Der BFH hat zwei aktuelle Entscheidungen des VI. Senats zu dieser Fragestellung veröffentlicht.

Mit seinem Urteil vom 19.11.2015 – VI R 74/14 hat er klargestellt, dass die eigene Berufshaftpflichtversicherung einer Rechtsanwalt-GmbH nach § 59j BRAO nicht zu Arbeitslohn bei den angestellten Anwälten führt, auch wenn diese sich bei der erforderlichen eigenen Haftpflichtversicherung auf die Mindestversicherung beschränken.
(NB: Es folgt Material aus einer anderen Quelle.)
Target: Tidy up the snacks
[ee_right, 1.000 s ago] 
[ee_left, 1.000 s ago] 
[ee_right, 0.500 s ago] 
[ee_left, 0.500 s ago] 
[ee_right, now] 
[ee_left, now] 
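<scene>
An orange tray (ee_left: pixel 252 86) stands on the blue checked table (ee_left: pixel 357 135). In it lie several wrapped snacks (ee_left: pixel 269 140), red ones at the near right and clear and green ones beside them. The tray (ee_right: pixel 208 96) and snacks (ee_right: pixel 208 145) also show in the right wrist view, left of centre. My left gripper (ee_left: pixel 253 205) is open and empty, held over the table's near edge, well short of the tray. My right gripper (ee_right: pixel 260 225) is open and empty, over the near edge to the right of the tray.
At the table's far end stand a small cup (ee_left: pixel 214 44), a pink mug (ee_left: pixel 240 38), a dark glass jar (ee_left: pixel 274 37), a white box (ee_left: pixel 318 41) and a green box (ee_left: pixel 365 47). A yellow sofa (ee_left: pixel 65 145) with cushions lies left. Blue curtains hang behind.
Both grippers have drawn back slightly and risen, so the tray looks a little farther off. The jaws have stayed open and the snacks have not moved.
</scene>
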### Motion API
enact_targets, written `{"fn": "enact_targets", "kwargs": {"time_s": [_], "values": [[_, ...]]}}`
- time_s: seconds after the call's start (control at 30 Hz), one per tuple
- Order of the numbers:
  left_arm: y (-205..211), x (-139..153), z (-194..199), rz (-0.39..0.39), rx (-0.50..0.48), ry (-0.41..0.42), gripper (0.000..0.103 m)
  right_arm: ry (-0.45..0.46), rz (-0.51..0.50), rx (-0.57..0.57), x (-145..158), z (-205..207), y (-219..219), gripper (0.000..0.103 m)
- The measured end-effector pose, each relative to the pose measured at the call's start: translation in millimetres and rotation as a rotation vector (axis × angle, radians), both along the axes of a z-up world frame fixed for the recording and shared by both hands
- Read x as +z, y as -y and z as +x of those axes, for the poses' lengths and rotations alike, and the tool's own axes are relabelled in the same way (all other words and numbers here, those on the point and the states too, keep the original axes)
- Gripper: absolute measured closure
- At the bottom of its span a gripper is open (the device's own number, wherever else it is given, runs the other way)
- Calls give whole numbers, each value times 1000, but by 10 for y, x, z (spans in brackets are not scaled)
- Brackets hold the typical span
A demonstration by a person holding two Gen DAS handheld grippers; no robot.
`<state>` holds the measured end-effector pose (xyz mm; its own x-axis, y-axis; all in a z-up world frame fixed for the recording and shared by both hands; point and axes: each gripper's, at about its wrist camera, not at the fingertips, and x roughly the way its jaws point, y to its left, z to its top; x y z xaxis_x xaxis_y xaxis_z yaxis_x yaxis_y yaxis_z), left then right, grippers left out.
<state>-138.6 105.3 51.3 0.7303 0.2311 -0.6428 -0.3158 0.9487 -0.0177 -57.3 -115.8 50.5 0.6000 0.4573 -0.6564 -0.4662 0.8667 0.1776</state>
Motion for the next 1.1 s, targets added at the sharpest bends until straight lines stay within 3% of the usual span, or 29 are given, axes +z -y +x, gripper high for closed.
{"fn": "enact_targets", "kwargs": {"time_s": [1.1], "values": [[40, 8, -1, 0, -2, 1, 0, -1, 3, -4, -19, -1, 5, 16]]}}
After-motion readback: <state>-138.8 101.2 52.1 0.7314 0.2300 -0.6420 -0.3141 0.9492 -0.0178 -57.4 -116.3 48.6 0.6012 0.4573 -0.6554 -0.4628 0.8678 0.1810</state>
Mit seinem Urteil vom 19.11.2015 – VI R 47/14 hat er klargestellt, dass die Mitversicherung angestellter Klinikärzte in der Betriebshaftpflichtversicherung eines Krankenhauses nach § 102 Abs. 1 VVG kein Arbeitslohn darstellt, weil die Mitversicherung keine Gegenleistung für die Arbeitsleistung ist.

Klargestellt werden muss jedoch, dass von diesen beiden Entscheidungen nicht die Fallgestaltungen von Einzelfreiberuflern und Sozietäten betroffen sind, die die Berufshaftpflichtversicherungen für angestellte Mitarbeiter tragen.

Hier gehen die Beteiligten weiterhin von der Annahmen von Arbeitslohn aus, was zu einer problematischen Ungleichbehandlung führt.